Hicieron el amor intensamente, una y otra vez, sin detenerse, al contrario, cada vez con más furia, con ira, porque él quería roer hasta el último pedazo de sus huesos, sin dejar carne alguna, conquistando todas sus áreas, desde sus empinadas montañas hasta sus playas delicadas y maravillosas. Ella no se defendía, se dejaba comer entera porque eso le producía más placer.
Feijoó quedó rendido, extasiado, agradecido, exánime y hasta moribundo de tanta delicia, tanto sexo, se quedó sin fuerzas, siquiera para mover un dedo. Ella seguía gimiendo y suspirando mientras su fuego interior se iba aplacando, lentamente. Su fiebre fue disminuyendo exhalando placer por su boca, la sensualidad que brotaba igual a balotas de humo.

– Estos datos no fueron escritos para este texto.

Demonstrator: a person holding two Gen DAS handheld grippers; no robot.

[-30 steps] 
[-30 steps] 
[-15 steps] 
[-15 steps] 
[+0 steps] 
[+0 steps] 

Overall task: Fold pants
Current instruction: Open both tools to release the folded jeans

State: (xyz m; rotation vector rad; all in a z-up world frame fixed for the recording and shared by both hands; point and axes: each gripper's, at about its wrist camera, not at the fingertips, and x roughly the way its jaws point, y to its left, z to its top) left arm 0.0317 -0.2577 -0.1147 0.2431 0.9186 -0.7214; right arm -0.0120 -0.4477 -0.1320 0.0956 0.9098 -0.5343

Estuvieron callados recuperándose del intenso placer, cuando ella se incorporó lentamente. Se puso su calzón y el sostén, sin decir palabra. El la miraba, volvía a deleitarse con sus nalgas inmensas, con la tersura de su piel, con sus cabellos alborotados y los pezones que se sacudían igual a relicarios.
Cuando estuvo vestida, Helena murmuró encantada, -Eres un toro, y qué toro-
Feijoó esbozó una larga sonrisa, complacido.
De repente ella sacó un revólver y lo apuntó directo a su frente. -Lástima que te vas para siempre-, sonrió ella y le disparó.